RT-qPCR for Gene Expression Analysis

Seedlings were grown under specific light photoperiod conditions (12 h light/12 h dark, 16 h light/8 h dark, or 8 h light/16 h dark; light intensity, 200 μmol m⁻² s⁻¹) for 10 d, and samples were harvested at 4-h intervals during a 24-h period. Total RNA was extracted using TRIzol Reagent (Life Technologies) as described by the manual.
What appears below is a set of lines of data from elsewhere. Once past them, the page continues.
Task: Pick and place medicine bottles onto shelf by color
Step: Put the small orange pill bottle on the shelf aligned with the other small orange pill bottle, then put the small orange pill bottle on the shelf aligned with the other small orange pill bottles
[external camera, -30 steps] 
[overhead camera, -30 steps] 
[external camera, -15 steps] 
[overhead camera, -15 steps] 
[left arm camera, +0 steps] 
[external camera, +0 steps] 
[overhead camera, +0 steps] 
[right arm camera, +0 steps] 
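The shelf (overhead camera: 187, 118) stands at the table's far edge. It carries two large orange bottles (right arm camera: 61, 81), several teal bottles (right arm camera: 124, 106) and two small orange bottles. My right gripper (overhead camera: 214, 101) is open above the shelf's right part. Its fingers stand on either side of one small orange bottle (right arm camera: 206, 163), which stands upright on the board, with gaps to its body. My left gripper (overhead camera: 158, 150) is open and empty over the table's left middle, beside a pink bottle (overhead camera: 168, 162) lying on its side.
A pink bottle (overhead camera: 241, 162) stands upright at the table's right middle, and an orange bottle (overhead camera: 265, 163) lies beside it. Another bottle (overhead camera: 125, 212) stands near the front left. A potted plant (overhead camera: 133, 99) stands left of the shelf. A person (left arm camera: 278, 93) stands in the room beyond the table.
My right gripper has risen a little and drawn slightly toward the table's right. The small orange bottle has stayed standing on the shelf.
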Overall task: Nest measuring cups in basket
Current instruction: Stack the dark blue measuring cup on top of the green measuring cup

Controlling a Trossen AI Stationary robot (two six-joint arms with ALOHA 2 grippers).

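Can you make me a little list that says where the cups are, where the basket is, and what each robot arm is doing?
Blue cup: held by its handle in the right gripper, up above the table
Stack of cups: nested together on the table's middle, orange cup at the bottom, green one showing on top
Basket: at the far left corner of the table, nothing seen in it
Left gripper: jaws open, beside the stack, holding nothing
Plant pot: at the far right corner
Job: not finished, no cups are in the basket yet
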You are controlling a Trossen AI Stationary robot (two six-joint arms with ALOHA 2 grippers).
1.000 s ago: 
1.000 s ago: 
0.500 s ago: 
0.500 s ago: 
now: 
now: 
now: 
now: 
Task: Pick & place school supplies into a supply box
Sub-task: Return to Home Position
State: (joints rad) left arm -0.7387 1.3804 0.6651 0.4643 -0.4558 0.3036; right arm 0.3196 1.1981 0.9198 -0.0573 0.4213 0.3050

One microgram of RNA was used for reverse transcription with the PrimeScript RT Reagent Kit with gDNA Eraser (Takara). qPCR was performed using SYBR Green Real-Time PCR Master Mix (Toyobo) according to the manufacturer’s instructions on a QuantStudio 3 instrument (Applied Biosystems). The following PCR program was used: 95°C for 2 min, followed by 40 cycles at 95°C for 15 s, 55°C for 15 s, and 72°C for 15 s, followed by a melting-curve analysis. Gene expression was normalized by the geometric mean of ACTIN2 and TUB4 expression as previously described (Li et al., 2019). Experiments were repeated with at least two biological and two technical replicates. Data represent the means ± sd of two technical replicates. Primers used for qPCR are listed in Supplemental Table S1.